Notice that now the risk of draw down goes up even with the 90% system. However, also notice that in the 90% System the MINUMUM is still a $50,000 Win. Thats 50% folks!! Nothing to sneeze at as a MINUMUM win. MAX is $103,000. This suggests that even more risk could be taken with this system and maximize gains.

Notice that the 10% system has a MAX Draw down of $101,000!!! YIKES!!. MIN P/L with this system is -$100,500 LOSS!!! That is complete RUIN by anyone's definition. I do realize that the MAX Gain is higher with this system but that is only because of the higher profit of the winners when they occur. This is the same a intradaybill was describing "Trend Following Mutual Funds" that have trades that win for months & years (large R gain) for MANY small (1R) losses. Again the AVERAGE win for BOTH systems is about $80,000 (give or take a little)

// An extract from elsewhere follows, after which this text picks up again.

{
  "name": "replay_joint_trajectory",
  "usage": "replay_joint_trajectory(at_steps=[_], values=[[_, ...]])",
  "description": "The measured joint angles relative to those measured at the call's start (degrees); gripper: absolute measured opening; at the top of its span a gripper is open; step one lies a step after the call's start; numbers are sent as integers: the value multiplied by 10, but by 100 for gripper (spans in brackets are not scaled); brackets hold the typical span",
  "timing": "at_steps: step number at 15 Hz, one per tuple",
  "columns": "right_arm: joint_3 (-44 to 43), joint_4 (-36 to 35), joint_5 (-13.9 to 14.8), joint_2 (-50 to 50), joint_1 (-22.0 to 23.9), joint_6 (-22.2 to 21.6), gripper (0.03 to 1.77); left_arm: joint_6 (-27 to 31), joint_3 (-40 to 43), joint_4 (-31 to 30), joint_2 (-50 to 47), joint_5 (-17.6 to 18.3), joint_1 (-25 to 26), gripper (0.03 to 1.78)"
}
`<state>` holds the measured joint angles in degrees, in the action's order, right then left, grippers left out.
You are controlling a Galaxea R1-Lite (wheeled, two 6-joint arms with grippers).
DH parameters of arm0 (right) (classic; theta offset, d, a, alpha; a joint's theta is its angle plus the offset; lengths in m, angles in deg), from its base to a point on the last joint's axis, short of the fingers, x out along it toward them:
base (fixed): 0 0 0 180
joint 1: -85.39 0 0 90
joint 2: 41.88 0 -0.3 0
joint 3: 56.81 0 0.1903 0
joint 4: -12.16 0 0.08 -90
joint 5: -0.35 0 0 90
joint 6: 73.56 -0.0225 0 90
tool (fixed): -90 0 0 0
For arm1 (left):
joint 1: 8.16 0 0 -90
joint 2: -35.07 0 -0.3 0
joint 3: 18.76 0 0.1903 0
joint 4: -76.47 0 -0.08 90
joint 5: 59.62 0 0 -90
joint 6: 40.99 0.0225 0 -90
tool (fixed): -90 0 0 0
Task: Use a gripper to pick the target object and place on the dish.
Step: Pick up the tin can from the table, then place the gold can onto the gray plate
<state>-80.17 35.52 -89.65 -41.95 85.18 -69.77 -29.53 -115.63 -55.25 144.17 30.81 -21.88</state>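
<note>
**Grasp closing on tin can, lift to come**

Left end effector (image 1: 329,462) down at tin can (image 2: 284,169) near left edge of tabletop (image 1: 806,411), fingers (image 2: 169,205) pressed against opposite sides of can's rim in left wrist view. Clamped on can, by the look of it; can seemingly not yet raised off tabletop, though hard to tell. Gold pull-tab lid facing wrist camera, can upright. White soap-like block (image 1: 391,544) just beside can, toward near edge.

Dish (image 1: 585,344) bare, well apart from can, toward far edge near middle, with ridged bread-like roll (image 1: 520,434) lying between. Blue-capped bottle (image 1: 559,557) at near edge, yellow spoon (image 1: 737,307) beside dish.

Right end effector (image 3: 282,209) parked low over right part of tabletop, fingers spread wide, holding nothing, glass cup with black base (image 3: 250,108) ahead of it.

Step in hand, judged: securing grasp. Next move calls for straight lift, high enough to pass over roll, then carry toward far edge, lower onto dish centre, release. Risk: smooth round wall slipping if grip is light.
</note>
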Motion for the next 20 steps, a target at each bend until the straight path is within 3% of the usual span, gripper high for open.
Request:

So,...Probability of win IS RELEVANT!!! Realize one last thing that ALL MC Sim assumes the trader will trade the system EXACTLY the same as when the stats were collected and that the stats are a good representation of the market that will come in the future. It also assumes that you will trade it 100% mechanically and that your emotions will not falter. I dare say that anyone's emotions would come into play after a string of 33 losses with the 10% system. So your results will likely be less than the MC simulation. So with a 90% system you have room for error,...NOT SO MUCH with 10%.

I hope this clears things up a bit....Good Luck!

First = 10 % system at 1% risk and Second = 90% system at 1% risk.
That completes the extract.